Guest post by Felix, lightly edited by me. Read him at Brittonic Memetics and Brûlot Chartreux.
Stupid Elites Theory
Hanlon’s razor tells us “Never attribute to malice that which is adequately explained by stupidity”. Stupid elites theory is the application of Hanlon’s razor to the behavior of Western elites in our time. It is a meme theory, which is brought up as a joke when discussing current events. However, there is truth in mirth. Western elites demonstrate a shocking lack of competence and foresight.
To be clear, stupid elites theory is not the belief that elites are literally retarded. It claims that elites are midwits, with slightly above average intelligence, who have risen above their level of competence. Stupid elites theory explains the destructive actions of elites as mostly due to incompetence, rather than malice.
In this essay, I will go over some examples, ballpark where elites stand cognitively, and discuss some causes. I will mostly focus on political elites.
Revealing Events
In late 2019, news of a disease propagating rapidly near Wuhan, China was making the rounds on most platforms, including the legacy media. As the weeks went on, it became clear that things were getting out of hand. We were seeing videos of overwhelmed hospitals and local doctors sounding the alarm.
After an initial attempt to cover up the events, the Chinese government imposed drastic measures, quarantining Wuhan (a 13-million people provincial capital) and a few neighboring cities on January 23rd, 2020. Despite these efforts, isolated cases were popping up left and right, including in neighboring countries such as South Korea.
At that point, all we knew about the disease is that it was highly contagious, seemed to cause a number of those affected to need medical attention, and that the CFR was low when people could be treated, but potentially a lot higher when they could not. From their reaction, we could tell that the Chinese government thought it was hazardous enough to warrant placing tens of millions of people under lockdown — a previously unheard of policy — despite the economic fallout.

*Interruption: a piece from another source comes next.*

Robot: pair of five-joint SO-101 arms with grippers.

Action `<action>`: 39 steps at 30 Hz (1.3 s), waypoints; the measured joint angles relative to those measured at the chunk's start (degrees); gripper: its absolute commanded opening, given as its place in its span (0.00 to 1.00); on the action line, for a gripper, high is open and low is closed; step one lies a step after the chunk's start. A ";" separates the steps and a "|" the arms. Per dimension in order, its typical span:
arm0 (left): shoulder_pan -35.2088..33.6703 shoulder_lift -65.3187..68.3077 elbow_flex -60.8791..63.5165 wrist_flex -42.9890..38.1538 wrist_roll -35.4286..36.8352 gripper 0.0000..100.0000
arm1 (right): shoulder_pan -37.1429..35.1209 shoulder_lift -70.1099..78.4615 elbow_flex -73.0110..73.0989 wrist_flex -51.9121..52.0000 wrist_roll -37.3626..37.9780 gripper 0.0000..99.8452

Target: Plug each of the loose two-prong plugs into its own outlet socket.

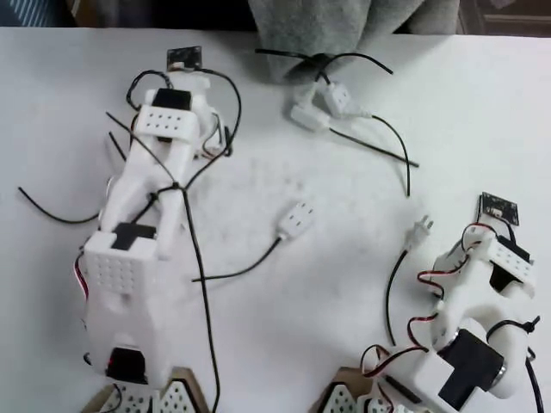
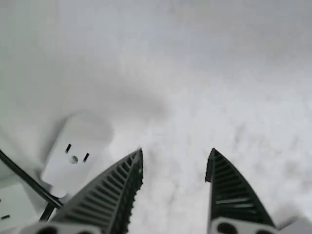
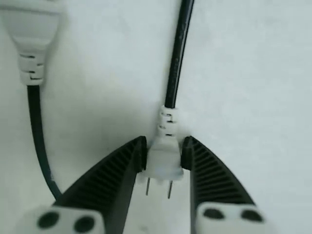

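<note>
In the right wrist view my right gripper (image 3: 163, 146) is shut on a white two-prong plug (image 3: 165, 161). Its prongs point back at the camera and its black cord (image 3: 176, 53) runs away over the table. A second white plug (image 3: 28, 29) lies farther off. The high view shows a plug (image 1: 420, 228) on the table just left of the right arm (image 1: 482, 258). My left gripper (image 2: 175, 156) is open over bare table, with a white outlet socket (image 2: 75, 153) just beside one finger. Another socket (image 1: 296, 219) lies mid-table.
Two more white sockets (image 1: 310, 116) (image 1: 338, 96) with black cords lie at the back beside a grey cloth (image 1: 336, 26). The left arm (image 1: 164, 172) stretches from the front left toward the back. Loose black cords (image 1: 383, 138) cross the white table (image 1: 482, 112).
</note>
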 measured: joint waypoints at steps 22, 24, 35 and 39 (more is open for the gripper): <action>-0.18 0.00 0.00 1.32 0.00 0.22 | -11.43 0.09 -39.21 24.97 2.90 0.07; -0.09 0.00 0.00 1.76 0.00 0.22 | -15.30 0.09 -44.66 25.49 2.90 0.07; 1.23 0.00 0.00 1.93 -3.08 0.22 | -28.48 0.09 -62.77 29.98 2.55 0.08; 1.32 0.00 0.00 0.62 -3.87 0.22 | -25.32 0.09 -59.69 34.55 -3.69 0.08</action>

Some decisions are only easy to criticize in hindsight, but this was not that. The problem was not very complicated, and while implementing proactive policies is difficult in democracies, Western political elites almost uniformly failed the test of discerning the threat. Instead, they remained in blissful ignorance and denial even as local epidemics were spreading around the world.
I remember specifically that, for a while, a region of Italy (Lombardy) was suffering a significant outbreak, and the predominant discourse in France was about the differences between our two countries that caused them to have an outbreak and not us. Experts speculated about party culture, the aging Italian population, diet, infrastructure, population density, etc. — rather than the obvious explanation. In their early stages, epidemics grow exponentially, so a one-week difference in when an outbreak occurs can manifest as a 10-fold difference in the number of cases at a given moment.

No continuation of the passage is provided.